Visit the official website here.

Downloadable Game of the Year - World of Goo
It has been an excellent year for download and independent games, a trend I hope and fully expect to be continued into the next year. From the excellent PixelJunk Eden, the retrogaming fanservice of MegaMan and the Bionic Commando remake to astounding development achievements like Castle Crashers my digital wallet has been under attack egregiously, which, seeing as I have a hole in my hand already when it comes to money, let alone digital magic money, has meant some months of living close to the button.
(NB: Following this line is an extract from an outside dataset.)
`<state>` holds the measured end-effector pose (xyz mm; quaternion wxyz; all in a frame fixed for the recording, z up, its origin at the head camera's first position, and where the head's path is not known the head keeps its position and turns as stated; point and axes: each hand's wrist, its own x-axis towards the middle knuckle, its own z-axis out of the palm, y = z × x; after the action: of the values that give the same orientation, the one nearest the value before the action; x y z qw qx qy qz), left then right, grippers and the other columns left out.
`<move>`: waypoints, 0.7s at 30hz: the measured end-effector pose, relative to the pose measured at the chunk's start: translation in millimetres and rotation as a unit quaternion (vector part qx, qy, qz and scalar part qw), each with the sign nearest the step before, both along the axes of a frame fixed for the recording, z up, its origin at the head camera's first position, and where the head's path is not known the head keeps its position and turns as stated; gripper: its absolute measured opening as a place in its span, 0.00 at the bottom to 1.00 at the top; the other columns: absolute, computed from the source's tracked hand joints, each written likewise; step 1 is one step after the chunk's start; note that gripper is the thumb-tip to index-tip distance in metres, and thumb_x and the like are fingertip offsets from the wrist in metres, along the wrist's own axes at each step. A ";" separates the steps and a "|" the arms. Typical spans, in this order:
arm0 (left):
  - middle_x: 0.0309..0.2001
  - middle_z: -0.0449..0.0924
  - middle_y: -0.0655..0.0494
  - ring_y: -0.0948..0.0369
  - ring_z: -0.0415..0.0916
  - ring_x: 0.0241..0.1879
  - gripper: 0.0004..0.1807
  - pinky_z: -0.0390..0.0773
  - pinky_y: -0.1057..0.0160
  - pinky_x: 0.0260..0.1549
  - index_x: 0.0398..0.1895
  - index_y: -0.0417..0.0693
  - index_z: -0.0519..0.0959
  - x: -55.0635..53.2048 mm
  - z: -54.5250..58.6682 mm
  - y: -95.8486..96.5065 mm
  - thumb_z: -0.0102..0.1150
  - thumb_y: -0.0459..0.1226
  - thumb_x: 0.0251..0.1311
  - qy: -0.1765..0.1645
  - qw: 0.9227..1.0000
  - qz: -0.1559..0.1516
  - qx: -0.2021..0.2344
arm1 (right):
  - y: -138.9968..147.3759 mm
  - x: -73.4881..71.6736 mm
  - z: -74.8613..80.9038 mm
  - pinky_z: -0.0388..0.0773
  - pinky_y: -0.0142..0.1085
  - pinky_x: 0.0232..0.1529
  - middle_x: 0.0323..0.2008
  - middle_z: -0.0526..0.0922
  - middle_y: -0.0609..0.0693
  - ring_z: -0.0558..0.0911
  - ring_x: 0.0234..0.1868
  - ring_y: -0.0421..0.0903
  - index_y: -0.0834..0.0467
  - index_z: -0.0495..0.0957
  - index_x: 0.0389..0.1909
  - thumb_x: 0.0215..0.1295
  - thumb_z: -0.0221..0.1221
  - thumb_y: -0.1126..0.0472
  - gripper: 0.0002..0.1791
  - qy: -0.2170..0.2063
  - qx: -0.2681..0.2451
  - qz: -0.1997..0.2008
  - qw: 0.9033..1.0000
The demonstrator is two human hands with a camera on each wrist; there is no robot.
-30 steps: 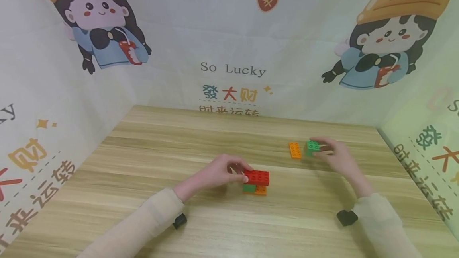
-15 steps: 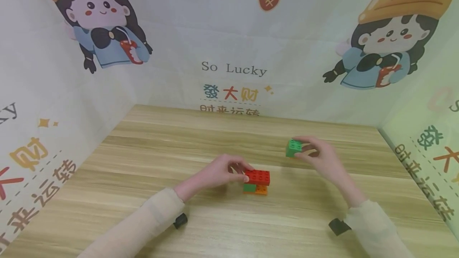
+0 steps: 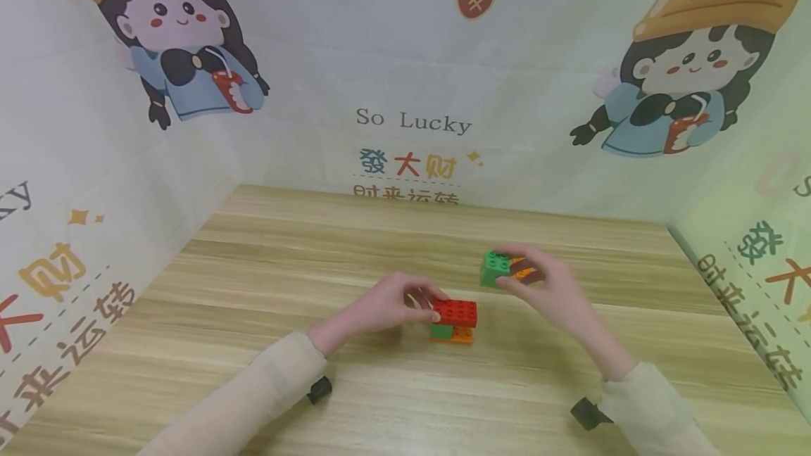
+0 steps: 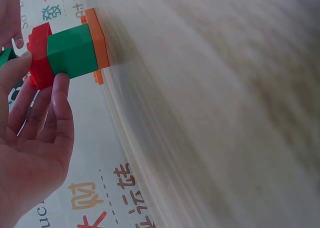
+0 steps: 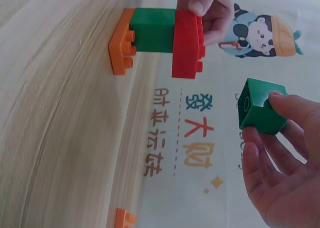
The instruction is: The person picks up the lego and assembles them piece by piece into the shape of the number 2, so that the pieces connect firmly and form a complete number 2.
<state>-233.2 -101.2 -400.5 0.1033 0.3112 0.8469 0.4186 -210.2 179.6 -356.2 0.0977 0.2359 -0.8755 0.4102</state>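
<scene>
A small stack stands on the wooden table: an orange plate brick (image 3: pixel 463 338) at the bottom, a green brick (image 3: pixel 441 331) on its left half, and a long red brick (image 3: pixel 459 312) on top. My left hand (image 3: pixel 400 301) pinches the red brick's left end between thumb and fingers. Up and to the right of the stack, my right hand (image 3: pixel 550 284) holds a second green brick (image 3: pixel 493 270), studs upward, by its right side. In the right wrist view this green brick (image 5: pixel 262 105) shows its hollow underside and is apart from the stack.
Another orange plate brick (image 3: pixel 523 271) lies behind my right hand, partly hidden by its fingers. Printed cloth walls (image 3: pixel 304 160) enclose the table's back and sides. A black device (image 3: pixel 588 414) sits at my right wrist, another (image 3: pixel 319 390) at my left.
My right hand has carried the green brick leftward from beyond the loose orange plate brick toward the stack. My left hand has stayed on the red brick.
</scene>
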 end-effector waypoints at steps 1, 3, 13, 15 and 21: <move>0.42 0.87 0.57 0.67 0.80 0.37 0.15 0.82 0.69 0.39 0.48 0.51 0.84 -0.1 -0.1 0.0 0.70 0.38 0.56 0.000 1.000 -0.001 0.001 | -1.6 1.3 0.4 0.83 0.31 0.42 0.49 0.85 0.53 0.84 0.43 0.46 0.54 0.77 0.59 0.61 0.67 0.63 0.24 -0.001 -0.003 0.002 1.000; 0.42 0.87 0.57 0.67 0.81 0.37 0.15 0.83 0.70 0.39 0.48 0.50 0.84 -0.4 -0.4 -0.1 0.70 0.37 0.56 -0.001 1.000 -0.003 0.002 | -4.7 3.3 1.1 0.83 0.31 0.43 0.48 0.85 0.52 0.83 0.43 0.45 0.52 0.77 0.58 0.61 0.67 0.62 0.23 -0.007 -0.009 0.007 1.000; 0.42 0.87 0.55 0.67 0.81 0.36 0.15 0.83 0.70 0.39 0.48 0.49 0.84 -0.1 -0.3 -1.0 0.70 0.37 0.56 0.002 1.000 -0.011 0.013 | -15.9 8.0 0.1 0.82 0.28 0.42 0.48 0.85 0.50 0.83 0.42 0.44 0.52 0.77 0.55 0.59 0.69 0.63 0.23 -0.014 -0.018 0.023 0.999; 0.43 0.87 0.54 0.66 0.81 0.36 0.15 0.83 0.70 0.39 0.48 0.48 0.84 0.7 0.5 -0.7 0.70 0.37 0.56 0.002 1.000 -0.013 0.014 | -17.2 7.9 -1.2 0.82 0.29 0.42 0.47 0.85 0.50 0.83 0.42 0.44 0.53 0.77 0.54 0.59 0.69 0.63 0.22 -0.013 -0.015 0.025 1.000; 0.43 0.87 0.55 0.66 0.80 0.36 0.15 0.83 0.69 0.39 0.48 0.49 0.84 1.3 0.8 0.1 0.70 0.38 0.56 0.002 1.000 -0.009 0.011 | -20.8 9.9 -4.4 0.83 0.30 0.41 0.46 0.86 0.50 0.84 0.42 0.45 0.54 0.77 0.52 0.58 0.69 0.64 0.21 -0.012 -0.006 0.035 0.999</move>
<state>-231.9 -101.1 -399.7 0.1016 0.3213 0.8394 0.4265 -200.3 158.8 -360.6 0.0744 0.2609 -0.8653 0.4214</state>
One title that stands out for me, though, is 2D Boy's excellent World of Goo. It has an excellent aesthetic, a smooth yet unforgiving learning curve and offers probably the best physics-based puzzle gameplay since forever. Little touches like OCD targets and your own tower to compare to other players' are the icing on the cake. On top of that there is a lot of personal sycophancy involved too. Once employees at a large corporate game studio the 2D Boy boys went for it for themselves and, in my view, succeeded. They had a dream and went for it, and that is inspiring. The fact they created an excellent title like World of Goo in the process is both hatefully jealousy-inducing and laudable. Everybody go buy it and support their next title.
Visit the 2D Boy website here.

Timesink of the Year - Pic Pic
Counting pure hours lost on a single game 505 Games' Pic Pic for the Nintendo DS beats the rest by several man-months worth. Whenever I had some time to fill, be it loafing around listening to podcasts, battling my fiber intake issues on the toilet, waiting for the wife to get ready to go out or experimenting with not shaving to see how long it would take before the fluff gets too itchy and annoying (2 days) Pic Pic was always there. At its base a simple package it offers three different types of drawing-related puzzle games; one a simple maze game, which hasn't gotten much playtime from me yet, one a difficult to explain yet easy to understand game where you connect numbers on a grid, by far my favourite, and a third more complicated one where you draw or clear blocks in a 3 by 3 grid surrounding a number. Each puzzle type comes with an astounding 400 puzzles, ranging from the small and easy to the huge and intricate, offering the perfect five to fifteen minute play to fill the gaps in much the same way ice cream does after a particularly heavy meal. Any DS owner who claims to like puzzle games has no excuse not to own this one.
Read Eurogamer's fawning review of it here.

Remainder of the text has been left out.